Son mythe ne tarde pas à être récupéré par la Révolution, qui voit en lui le promoteur des frontières naturelles et du sacro-saint principe d'égalité. Deux principes à tempérer fortement.

Vauban n'a jamais parlé de ces fameuses frontières naturelles, qui ont justifié la politique d'annexion de la France révolutionnaire. Il a seulement tenté de doter la France de frontières défendables et cohérentes.

Pour l'égalité, il faudra aussi repasser. Vauban est un homme de son temps, il ne faut pas lui en demander plus qu'il ne peut (avis à certains qui récupèrent de manière stupidement anachronique certains grands hommes). Il n'est pas de ceux qui crachent dans la soupe, et sait tirer profit, même s'il n'en abuse pas à la manière d'un Maurice de Saxe, de sa situation.

Faut-il préciser que nous fêtons le tricentenaire de l'un des hommes les plus géniaux de toute notre histoire militaire ? Il a cumulé les records, et reste le seul ingénieur fait maréchal. Je ne cache donc pas mon admiration pour ce personnage attachant, qu'on pourrait fêter un peu plus.

A ceux qui voudraient en savoir un peu plus, je signalerai deux ouvrages.

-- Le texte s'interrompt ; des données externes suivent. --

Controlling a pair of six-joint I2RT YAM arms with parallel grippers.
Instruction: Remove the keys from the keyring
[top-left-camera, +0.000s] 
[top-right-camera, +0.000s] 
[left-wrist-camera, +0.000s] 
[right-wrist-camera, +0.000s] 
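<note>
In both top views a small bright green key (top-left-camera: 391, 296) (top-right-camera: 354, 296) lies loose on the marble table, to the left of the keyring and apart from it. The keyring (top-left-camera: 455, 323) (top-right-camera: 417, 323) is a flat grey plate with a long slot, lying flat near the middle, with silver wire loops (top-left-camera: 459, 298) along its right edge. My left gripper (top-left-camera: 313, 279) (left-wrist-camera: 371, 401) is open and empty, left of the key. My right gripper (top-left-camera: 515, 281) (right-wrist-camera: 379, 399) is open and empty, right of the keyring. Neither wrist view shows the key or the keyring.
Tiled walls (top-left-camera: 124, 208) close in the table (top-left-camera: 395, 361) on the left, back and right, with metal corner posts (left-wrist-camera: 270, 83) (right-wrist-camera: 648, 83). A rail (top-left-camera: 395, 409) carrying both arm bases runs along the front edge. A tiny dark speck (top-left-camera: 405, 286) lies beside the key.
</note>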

Le Vauban d'Anne Blanchard, publié chez Fayard, est fortement recommandé. Puissamment documenté, il est à la fois complet et vivant.

Pour ceux qui aiment les belles illustrations, je recommande fortement le beau livre de François Hanscotte (que j'ai l'honneur de pouvoir compter parmi mes relations privilégiées, si !), Vauban et le Nord, la ceinture de fer, publié aux éditions les Patrimoines (enfin je crois). Non seulement les illustrations sont au rendez-vous, mais en plus on vous gratifie d'un beau texte.

Enfin, regardez la revue l'Histoire, qui, sous la plume de l'excellent Joël Cornette, publie tous les mois un petit feuilleton consacré à Vauban.